The Fee Question | TravelResearchOnline


The Fee Question

I had just finished presenting my Selling to the Affluent Traveler seminar at a recent industry conference, when one of the attendees asked the question, “Dan, how do you feel about fees?” This is a loaded question and, while it was outside of the scope of the program, everyone in the room was waiting for my response.

“I love fees!” I replied, to which you could almost hear a collective sigh of relief. “Especially service fees, but in my opinion,” I continued, “you should only charge planning fees if you are adding value to the purchase!”

To charge a planning fee or not is a subject as hotly debated as any. There are valid arguments supporting both sides.  Assuming that you have a specific skill or expertise that differentiates you or your agency, customers are seeking you out, or you are planning a “Planes, Trains, & Automobiles” FIT itinerary – by all means, charge an upfront planning fee. Don’t be shy either, a minimum of $100-$150 per hour will help weed out those who think all travel agents are equal. You are adding value to the purchase, and should be compensated whether the prospect buys from you or not.

This differs from the “shopper” who is requesting a price on a cruise or tour. Your ability to simply quote a price is not just a basic service expectation, but also an opportunity to showcase your talents. Luxury buyers, in particular, do not have an aversion to fees. In fact, they are used to paying them for a variety of services outside of travel, so they tend to expect them.

This is a very competitive business, and not everyone is comfortable with, or adds sufficient value to justify charging upfront planning fees. However, the real opportunity where most agents are missing the proverbial boat is charging Change & Cancellation” service fees. Every time you touch a booking it is money out of your pocket. By placing a value on your services, you have already differentiated yourself from the pack. So take a lesson from our good friends at the airlines who have mastered this art, and create a fee list. Post it on your website, including the terms & conditions, on your invoices, and as part of the qualifying process.

Below is a situation that comes up frequently:

You have booked a customer on a cruise for $1500 per person. They call a couple of months later, having received an email from the cruise line reducing the price for same category to $1100. If possible, you will try to get them the price, but in doing so, you will lose the commission on $400. Assuming you earn 13%, that’s a loss of -$52 or -$104 for the cabin.  Now you are doing twice the work for $104 less than you originally agreed.

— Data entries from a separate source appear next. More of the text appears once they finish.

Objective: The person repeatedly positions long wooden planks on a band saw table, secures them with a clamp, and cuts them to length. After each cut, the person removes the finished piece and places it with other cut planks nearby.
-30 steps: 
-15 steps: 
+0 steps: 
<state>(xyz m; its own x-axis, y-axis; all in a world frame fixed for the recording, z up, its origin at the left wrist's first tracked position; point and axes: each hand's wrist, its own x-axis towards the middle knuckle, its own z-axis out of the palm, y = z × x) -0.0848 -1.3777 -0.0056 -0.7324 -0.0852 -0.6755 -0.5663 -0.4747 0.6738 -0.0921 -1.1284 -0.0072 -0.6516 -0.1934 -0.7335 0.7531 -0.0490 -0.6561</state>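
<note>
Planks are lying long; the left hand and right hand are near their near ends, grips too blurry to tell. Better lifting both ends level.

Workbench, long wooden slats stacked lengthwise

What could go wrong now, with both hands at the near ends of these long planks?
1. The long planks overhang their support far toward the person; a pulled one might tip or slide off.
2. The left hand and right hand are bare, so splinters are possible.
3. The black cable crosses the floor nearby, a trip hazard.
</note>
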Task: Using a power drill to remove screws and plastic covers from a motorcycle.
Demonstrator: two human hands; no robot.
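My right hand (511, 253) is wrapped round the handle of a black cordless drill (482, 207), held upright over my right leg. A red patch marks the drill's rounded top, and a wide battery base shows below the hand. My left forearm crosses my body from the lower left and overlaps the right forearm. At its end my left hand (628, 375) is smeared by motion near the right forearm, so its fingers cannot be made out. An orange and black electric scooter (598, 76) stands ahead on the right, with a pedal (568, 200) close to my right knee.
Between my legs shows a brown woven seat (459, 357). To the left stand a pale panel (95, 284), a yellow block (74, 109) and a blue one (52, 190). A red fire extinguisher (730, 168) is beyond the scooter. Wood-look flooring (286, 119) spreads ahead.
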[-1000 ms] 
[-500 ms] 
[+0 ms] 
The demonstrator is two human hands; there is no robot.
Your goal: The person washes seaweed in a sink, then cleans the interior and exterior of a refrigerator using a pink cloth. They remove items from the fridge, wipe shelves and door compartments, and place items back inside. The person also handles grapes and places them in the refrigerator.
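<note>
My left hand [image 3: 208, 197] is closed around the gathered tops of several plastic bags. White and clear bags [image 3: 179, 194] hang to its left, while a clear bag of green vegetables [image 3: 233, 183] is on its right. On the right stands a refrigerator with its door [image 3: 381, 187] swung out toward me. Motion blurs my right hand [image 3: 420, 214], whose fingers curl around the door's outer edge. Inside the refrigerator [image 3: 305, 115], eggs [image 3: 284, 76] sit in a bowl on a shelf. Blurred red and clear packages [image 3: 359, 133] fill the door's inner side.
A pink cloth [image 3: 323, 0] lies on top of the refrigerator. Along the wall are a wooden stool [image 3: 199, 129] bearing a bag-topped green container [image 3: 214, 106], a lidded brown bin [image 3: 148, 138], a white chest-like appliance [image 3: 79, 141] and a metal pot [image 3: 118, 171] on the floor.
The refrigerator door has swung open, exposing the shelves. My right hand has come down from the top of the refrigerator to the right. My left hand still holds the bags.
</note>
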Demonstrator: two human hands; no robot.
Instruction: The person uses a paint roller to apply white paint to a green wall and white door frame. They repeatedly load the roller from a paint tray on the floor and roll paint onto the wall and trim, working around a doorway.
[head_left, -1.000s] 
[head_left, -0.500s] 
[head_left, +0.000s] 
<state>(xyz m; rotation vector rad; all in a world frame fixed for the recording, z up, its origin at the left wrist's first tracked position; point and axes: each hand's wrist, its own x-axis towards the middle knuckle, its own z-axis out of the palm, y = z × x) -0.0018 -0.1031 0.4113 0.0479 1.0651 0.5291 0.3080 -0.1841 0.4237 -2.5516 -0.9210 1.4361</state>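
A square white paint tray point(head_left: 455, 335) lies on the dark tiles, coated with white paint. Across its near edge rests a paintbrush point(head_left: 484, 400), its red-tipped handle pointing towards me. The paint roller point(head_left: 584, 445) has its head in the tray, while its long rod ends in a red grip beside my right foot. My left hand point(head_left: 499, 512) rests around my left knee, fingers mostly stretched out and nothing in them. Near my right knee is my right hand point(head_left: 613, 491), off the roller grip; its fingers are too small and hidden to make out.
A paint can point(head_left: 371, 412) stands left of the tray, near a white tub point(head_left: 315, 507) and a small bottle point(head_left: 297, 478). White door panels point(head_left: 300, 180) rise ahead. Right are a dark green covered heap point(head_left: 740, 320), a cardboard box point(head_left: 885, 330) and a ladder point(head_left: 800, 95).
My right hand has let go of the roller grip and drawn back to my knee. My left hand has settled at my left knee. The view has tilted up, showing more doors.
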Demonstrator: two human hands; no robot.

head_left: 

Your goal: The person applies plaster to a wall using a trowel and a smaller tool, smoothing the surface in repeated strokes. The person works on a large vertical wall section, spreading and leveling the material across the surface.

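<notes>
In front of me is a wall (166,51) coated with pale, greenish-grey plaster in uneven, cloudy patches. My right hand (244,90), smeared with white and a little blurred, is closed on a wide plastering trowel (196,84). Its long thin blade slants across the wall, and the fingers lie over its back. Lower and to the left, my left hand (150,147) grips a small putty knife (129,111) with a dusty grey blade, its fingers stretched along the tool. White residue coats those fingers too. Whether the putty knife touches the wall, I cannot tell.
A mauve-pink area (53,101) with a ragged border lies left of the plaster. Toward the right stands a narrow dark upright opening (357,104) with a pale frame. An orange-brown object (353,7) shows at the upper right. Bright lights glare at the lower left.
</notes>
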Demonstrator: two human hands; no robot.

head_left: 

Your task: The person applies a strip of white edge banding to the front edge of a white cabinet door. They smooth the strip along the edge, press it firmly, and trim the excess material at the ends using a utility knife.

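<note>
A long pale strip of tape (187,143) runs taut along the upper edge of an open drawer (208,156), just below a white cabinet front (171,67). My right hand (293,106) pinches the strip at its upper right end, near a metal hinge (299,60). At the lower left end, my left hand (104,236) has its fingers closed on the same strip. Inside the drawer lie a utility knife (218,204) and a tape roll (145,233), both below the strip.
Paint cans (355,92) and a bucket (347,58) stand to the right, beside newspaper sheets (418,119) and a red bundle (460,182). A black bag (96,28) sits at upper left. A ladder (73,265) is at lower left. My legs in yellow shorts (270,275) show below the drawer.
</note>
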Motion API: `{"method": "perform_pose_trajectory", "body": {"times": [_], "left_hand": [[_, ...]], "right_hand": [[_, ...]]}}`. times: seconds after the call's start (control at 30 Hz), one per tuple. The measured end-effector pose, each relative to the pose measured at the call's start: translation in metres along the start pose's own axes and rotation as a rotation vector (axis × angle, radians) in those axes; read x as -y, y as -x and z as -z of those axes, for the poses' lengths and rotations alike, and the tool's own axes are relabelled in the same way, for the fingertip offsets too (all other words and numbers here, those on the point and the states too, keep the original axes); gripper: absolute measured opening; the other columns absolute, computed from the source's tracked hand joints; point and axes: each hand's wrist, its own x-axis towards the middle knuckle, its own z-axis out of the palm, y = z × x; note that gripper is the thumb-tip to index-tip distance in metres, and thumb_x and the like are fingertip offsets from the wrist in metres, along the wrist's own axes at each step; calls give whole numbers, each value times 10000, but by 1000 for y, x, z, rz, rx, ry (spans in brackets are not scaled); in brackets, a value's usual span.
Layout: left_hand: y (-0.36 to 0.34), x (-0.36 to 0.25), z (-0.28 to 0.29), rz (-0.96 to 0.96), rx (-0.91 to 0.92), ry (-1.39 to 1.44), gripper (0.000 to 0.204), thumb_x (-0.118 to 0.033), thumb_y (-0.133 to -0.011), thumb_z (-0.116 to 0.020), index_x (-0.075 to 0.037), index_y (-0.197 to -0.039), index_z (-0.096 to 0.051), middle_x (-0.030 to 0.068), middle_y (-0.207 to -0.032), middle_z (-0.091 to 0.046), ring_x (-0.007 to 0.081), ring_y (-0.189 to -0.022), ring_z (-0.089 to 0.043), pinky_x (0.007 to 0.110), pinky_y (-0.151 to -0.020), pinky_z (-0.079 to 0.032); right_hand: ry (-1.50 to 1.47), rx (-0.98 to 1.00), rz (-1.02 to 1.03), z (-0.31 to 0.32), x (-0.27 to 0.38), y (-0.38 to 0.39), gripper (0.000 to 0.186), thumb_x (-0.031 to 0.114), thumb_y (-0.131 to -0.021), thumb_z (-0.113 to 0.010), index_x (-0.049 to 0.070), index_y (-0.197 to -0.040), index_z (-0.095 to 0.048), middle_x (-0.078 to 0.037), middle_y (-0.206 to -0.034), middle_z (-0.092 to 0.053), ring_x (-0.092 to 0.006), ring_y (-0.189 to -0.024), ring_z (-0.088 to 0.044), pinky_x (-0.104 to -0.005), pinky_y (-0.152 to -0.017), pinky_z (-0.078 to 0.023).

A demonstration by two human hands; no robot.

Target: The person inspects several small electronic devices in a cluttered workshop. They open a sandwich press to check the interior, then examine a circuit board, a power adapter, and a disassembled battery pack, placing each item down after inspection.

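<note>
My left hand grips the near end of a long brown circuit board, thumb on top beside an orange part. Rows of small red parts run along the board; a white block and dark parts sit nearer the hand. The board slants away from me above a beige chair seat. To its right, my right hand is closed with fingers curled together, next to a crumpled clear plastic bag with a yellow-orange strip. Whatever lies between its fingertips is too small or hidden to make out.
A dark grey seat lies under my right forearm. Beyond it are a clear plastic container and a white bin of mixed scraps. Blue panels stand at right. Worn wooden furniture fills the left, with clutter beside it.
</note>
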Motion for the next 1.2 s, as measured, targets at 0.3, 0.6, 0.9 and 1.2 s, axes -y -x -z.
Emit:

Make sense? Not to me. The objective is to do less for more, not the other way around.

Assuming you were upfront with your fees, the customer will expect you to charge for this change. In fact, they have probably already done the math themselves to make sure they are still coming out ahead.

Here is where it gets fun!  Let’s say the change fee is a very reasonable $100 per person. You re-book the cruise for $1100 p/p plus the $100 p/p fee. The customer gets a net price (including your fee) $300 less of $1200 and you will earn almost $100 more on the booking than if no changes were made.

You deserve to be compensated for the work you do – all of it! Many agents will claim to charge fees, but waive them out of fear of losing the booking entirely. Here is the thing, you must follow through and actually charge them. If there are no consequences to their actions, this whole exercise will be a waste of time (and money). It’s incredibly easy to set up a PayPal, Strip, or Square account to collect.  Otherwise, you are leaving money on the table. There is no excuse.

Remember, the key is to disclose the fees upfront and you shouldn’t have a problem collecting. Charging fees of any kind sends a simple message: “you are travel professional, not just a travel agent!”

Follow this simple procedure, and you will be on your way to greater profitability!

PictureDan Chappelle helps travel sales professionals achieve full potential by transforming their mindset and focusing on fundamentals to produce real results. He speaks internationally on strategic business development in the travel & tourism vertical. His signature keynote & workshop “Secrets of Selling to the Affluent Traveler” helps organizations, entrepreneurs, sales professionals, employees, and business owners gain meaningful competitive advantage.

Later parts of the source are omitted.